# pepsi machine



## knighthawks3 (May 12, 2009)

i picked up an old 1970 stile pepsi machine.anyone no how to bypass the coin slot so i don't have to pay for my soda twice?also i can't get a couple of the can releases to work is that a sensor or machanical in this style of machine?if i can't fix it soon i have to get rid of it cuz my wife is nagging.anyhelp would be great. thanks


----------



## etaf (Oct 2, 2003)

does this help
setting up free vend

__
https://flic.kr/p/3637067679


----------



## JohnWill (Oct 19, 2002)

I have old pinball machines and a 1966 jukebox. I just put a push button switch on them to simulate the coin slot triggering and I use that to feed "quarters" into the machine.


----------



## knighthawks3 (May 12, 2009)

can you just jump the wires without the button to keep itfree all the time


----------



## JohnWill (Oct 19, 2002)

No, at least not on the pinballs or the jukebox. It has to be a pulse.


----------



## Who's Me (Aug 29, 2006)

maybe rig the coin return to return the coin after giving you credit or drill a hole in the front to mount the button on the outside. if you don't get all of the can releases working you could connect to the button for that slot.


----------



## guy2 (Apr 30, 2009)

It shouldn't be that hard ,i don't know much about beverage machines except for tipping them over but i think it could be easily rigged since it's from 1971. Im thinking it would have some weight or diameter mechanism ,it wouldn't matter anyways ,some type of very sensitive electronic switch is in there ,there has to be a switch at the end of what ever mechanism and that would be the brains. after that all you need is a drill and some scraps parts like springs and rods.


----------



## JohnWill (Oct 19, 2002)

At the end of the coin slot, there is a contact that is momentarily tripped when the coin heads for the coinbox. Each denomination will fall through a different final chute and trip the appropriate contact to indicate the amount paid.

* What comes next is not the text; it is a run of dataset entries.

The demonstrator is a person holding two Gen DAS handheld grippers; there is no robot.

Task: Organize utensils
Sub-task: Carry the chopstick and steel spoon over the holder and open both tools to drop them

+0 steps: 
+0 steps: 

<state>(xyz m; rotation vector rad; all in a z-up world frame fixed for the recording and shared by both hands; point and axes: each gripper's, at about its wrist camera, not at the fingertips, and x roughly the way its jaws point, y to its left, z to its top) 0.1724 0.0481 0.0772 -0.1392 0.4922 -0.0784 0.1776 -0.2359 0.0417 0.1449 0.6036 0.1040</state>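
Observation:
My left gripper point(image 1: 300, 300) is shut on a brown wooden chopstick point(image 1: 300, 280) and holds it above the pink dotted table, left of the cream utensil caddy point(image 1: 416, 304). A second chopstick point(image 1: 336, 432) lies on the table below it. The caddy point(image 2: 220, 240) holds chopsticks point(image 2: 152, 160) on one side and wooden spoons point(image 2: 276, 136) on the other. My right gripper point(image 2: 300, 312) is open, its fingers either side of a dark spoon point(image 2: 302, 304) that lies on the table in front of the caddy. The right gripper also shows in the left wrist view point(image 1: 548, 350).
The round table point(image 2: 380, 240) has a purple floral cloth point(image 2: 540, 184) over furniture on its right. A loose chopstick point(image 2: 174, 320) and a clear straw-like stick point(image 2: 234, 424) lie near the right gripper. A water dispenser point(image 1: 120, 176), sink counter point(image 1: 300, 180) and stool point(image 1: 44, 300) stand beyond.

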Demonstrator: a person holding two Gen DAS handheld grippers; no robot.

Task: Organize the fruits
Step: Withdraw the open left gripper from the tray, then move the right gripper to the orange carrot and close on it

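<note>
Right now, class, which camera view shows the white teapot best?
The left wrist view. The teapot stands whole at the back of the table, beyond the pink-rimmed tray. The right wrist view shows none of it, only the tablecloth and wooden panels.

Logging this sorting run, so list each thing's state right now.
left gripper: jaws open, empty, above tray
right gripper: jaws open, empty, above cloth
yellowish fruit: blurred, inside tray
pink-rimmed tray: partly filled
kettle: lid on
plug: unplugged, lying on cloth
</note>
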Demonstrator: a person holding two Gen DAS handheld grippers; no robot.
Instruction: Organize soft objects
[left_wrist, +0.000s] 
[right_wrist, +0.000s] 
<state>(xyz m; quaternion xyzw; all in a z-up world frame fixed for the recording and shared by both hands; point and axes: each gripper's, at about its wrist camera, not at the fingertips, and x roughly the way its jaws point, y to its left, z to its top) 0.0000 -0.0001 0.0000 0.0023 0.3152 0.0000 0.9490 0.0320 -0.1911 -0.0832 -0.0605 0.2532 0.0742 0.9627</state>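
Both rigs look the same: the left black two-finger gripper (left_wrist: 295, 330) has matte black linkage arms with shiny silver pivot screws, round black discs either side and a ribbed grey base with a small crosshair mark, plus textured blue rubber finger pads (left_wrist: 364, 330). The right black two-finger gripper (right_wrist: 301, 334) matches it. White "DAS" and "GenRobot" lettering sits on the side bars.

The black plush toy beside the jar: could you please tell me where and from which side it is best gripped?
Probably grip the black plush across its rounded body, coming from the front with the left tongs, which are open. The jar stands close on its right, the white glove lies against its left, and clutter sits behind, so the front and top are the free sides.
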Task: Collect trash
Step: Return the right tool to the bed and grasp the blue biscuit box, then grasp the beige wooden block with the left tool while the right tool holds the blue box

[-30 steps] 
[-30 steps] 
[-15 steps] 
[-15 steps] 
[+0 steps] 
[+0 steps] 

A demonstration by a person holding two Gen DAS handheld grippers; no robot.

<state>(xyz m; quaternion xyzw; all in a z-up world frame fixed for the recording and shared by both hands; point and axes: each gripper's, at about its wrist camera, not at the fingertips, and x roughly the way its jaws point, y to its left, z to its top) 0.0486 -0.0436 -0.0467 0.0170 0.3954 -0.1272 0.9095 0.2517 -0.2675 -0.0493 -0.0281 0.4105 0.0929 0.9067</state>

I just connect the pushbutton across these contacts.

Obviously, if you really wanted to automate this, you could do something like connect a relay that is energized whenever you select a function on the machine to count another coin.


----------



## Soundy (Feb 17, 2006)

I'd leave the coin slot active... then stick it in the rec room and load it up. Charge your buddies a quarter for a pop when they come over. Or load it with beers instead and charge them a buck  As long as you have the key for the coin box, you're not really paying for your own drinks twice, are you?


----------



## JohnWill (Oct 19, 2002)

I like that option best.


----------